## EXERCISE BRIEF
Only the lines from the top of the data through the one with "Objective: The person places" are to be written out, each exactly as it stands.

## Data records
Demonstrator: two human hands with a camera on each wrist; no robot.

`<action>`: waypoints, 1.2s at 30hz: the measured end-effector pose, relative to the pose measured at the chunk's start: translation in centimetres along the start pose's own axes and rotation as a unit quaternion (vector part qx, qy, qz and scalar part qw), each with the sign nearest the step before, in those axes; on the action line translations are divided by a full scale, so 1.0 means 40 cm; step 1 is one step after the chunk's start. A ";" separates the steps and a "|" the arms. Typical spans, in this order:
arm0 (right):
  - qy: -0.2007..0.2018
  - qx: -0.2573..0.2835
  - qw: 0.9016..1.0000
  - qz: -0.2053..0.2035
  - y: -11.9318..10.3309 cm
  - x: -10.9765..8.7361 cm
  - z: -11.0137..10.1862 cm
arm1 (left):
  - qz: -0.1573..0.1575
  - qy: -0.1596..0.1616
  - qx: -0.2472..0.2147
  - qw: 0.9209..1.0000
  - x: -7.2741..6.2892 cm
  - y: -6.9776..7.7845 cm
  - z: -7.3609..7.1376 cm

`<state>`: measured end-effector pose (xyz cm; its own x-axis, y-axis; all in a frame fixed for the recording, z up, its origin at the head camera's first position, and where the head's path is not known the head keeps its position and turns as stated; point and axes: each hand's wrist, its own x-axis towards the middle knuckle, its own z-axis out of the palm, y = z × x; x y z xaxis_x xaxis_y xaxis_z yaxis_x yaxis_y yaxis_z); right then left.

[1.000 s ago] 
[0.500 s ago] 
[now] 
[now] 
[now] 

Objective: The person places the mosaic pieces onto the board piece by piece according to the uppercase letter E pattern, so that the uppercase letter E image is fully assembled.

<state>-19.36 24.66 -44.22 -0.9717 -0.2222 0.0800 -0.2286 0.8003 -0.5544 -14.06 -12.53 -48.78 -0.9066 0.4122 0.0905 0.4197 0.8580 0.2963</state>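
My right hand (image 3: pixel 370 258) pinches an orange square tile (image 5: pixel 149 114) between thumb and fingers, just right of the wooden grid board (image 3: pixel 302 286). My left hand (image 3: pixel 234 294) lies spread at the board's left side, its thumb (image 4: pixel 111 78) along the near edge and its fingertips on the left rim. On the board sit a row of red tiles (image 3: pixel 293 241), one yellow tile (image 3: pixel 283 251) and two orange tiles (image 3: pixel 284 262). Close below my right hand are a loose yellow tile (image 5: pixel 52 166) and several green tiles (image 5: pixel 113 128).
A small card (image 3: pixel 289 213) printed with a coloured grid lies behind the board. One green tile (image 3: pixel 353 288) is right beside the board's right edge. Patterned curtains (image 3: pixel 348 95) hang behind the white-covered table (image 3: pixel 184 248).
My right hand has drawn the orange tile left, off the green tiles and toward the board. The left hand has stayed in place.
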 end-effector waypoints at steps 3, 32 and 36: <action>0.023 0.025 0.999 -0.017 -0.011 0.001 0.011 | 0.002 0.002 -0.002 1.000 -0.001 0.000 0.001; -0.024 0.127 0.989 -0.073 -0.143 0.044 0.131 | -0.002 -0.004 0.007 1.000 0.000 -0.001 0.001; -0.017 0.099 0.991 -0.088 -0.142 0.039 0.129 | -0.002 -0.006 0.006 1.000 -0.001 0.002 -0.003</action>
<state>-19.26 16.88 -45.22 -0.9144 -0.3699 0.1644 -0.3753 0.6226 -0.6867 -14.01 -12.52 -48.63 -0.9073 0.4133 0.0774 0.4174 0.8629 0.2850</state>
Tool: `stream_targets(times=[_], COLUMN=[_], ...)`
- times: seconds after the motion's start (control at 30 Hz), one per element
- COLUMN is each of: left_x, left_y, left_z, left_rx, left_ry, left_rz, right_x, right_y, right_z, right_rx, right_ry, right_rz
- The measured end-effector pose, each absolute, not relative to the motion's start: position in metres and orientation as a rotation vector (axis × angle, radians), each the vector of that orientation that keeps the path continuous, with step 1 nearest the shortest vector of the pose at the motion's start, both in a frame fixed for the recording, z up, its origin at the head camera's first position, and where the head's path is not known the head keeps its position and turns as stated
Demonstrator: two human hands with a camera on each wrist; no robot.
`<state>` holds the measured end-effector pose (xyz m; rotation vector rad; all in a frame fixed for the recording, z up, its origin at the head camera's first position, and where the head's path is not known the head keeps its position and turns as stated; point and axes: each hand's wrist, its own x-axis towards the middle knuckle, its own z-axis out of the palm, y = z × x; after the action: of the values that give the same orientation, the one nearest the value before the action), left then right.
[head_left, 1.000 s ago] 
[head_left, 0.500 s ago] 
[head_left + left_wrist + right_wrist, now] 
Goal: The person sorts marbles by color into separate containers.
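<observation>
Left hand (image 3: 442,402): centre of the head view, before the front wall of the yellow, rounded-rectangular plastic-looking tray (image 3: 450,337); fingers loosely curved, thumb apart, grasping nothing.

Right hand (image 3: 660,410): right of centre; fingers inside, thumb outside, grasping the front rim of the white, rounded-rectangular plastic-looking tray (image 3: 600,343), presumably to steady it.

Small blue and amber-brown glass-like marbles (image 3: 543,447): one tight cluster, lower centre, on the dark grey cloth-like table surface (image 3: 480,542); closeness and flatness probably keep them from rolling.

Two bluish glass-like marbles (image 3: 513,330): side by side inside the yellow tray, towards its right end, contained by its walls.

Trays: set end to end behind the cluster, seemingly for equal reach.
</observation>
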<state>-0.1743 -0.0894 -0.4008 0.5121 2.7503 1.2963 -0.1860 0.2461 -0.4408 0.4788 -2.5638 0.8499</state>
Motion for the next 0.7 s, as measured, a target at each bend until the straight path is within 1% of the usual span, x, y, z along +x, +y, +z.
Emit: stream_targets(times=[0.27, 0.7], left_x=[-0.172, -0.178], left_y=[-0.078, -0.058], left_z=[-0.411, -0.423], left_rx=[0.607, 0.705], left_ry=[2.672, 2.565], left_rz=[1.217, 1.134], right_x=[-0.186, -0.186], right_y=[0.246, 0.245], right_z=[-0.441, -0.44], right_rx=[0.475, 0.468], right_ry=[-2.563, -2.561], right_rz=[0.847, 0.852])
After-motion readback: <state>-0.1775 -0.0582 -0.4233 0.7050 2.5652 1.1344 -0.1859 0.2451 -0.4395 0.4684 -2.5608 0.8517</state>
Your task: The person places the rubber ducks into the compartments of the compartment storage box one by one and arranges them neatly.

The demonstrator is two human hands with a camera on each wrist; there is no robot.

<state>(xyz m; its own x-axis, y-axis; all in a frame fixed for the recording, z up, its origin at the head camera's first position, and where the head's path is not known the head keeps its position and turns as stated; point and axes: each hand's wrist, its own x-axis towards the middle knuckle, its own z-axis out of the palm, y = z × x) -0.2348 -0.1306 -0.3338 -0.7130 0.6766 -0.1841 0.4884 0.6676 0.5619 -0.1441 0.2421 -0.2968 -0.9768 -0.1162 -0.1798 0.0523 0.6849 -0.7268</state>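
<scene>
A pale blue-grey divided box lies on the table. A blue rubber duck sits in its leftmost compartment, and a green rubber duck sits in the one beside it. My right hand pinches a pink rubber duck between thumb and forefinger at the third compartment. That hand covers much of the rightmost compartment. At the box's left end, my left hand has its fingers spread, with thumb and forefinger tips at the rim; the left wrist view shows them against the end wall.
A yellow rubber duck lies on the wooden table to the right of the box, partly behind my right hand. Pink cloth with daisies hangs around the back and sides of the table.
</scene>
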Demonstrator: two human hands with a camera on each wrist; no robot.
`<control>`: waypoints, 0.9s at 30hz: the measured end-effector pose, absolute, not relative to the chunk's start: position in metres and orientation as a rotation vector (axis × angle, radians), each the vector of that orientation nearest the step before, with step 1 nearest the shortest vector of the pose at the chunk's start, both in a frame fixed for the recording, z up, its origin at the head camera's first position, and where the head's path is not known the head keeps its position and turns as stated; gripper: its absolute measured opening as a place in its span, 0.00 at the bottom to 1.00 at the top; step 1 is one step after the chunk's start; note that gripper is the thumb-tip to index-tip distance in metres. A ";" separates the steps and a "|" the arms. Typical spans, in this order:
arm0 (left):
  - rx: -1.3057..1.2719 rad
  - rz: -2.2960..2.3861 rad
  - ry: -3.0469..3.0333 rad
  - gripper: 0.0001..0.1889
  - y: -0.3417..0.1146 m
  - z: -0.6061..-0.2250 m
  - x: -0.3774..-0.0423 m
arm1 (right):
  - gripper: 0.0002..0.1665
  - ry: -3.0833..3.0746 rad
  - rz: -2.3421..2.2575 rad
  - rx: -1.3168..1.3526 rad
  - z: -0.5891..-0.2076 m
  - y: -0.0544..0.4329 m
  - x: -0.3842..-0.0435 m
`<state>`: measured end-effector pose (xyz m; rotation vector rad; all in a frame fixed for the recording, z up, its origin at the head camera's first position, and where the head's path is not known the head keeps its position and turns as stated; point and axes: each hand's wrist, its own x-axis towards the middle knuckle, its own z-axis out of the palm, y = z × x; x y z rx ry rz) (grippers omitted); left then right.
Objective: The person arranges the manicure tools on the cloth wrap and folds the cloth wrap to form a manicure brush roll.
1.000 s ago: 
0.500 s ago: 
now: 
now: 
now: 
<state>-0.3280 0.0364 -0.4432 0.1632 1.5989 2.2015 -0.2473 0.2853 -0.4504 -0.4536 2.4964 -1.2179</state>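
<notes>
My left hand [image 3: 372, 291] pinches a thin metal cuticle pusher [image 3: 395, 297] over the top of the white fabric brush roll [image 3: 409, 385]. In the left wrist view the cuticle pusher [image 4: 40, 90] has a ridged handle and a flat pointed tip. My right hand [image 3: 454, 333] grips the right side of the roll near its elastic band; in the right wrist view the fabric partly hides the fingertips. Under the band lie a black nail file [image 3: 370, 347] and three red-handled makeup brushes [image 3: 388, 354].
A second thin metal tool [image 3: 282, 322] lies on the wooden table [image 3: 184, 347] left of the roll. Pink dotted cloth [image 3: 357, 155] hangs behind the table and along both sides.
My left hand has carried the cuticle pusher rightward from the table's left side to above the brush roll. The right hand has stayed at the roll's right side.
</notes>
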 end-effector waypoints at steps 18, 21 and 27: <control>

## EXERCISE OUTPUT
Demonstrator: two human hands with a camera on each wrist; no robot.

`<action>`: waypoints, 1.2s at 30hz: the measured end-effector pose, relative to the pose measured at the chunk's start: translation in centimetres along the start pose's own axes and rotation as a unit quaternion (vector part qx, qy, qz and scalar part qw), each with the sign nearest the step before, in those axes; on the action line translations are divided by a full scale, so 1.0 means 40 cm; step 1 is one step after the chunk's start. A ";" separates the steps and a "|" the arms. Typical spans, in this order:
arm0 (right):
  - qy: -0.2007..0.2018
  - qx: -0.2573..0.2835
  - qw: 0.9016..1.0000
  - qz: -0.2053..0.2035
  - y: -11.9318..10.3309 cm
  - x: -10.9765..8.7361 cm
  - z: -11.0137..10.1862 cm
arm1 (left):
  - qz: -0.1573..0.1575
  - qy: -0.1596..0.1616
  - qx: -0.2472..0.2147
  - qw: 0.9209..1.0000
  - x: -7.2741..6.2892 cm
  - y: -6.9776..7.7845 cm
  - z: -7.3609..7.1376 cm

`<state>`: measured end-effector pose (xyz cm; its own x-axis, y-axis; all in a frame fixed for the recording, z up, its origin at the head camera's first position, and where the head's path is not known the head keeps its position and turns as stated; point and axes: each hand's wrist, its own x-axis towards the middle knuckle, its own z-axis out of the palm, y = z × x; x y z xaxis_x xaxis_y xaxis_z yaxis_x yaxis_y yaxis_z); right then left.

[1.000 s ago] 
[0.500 s ago] 
[now] 
[now] 
[now] 

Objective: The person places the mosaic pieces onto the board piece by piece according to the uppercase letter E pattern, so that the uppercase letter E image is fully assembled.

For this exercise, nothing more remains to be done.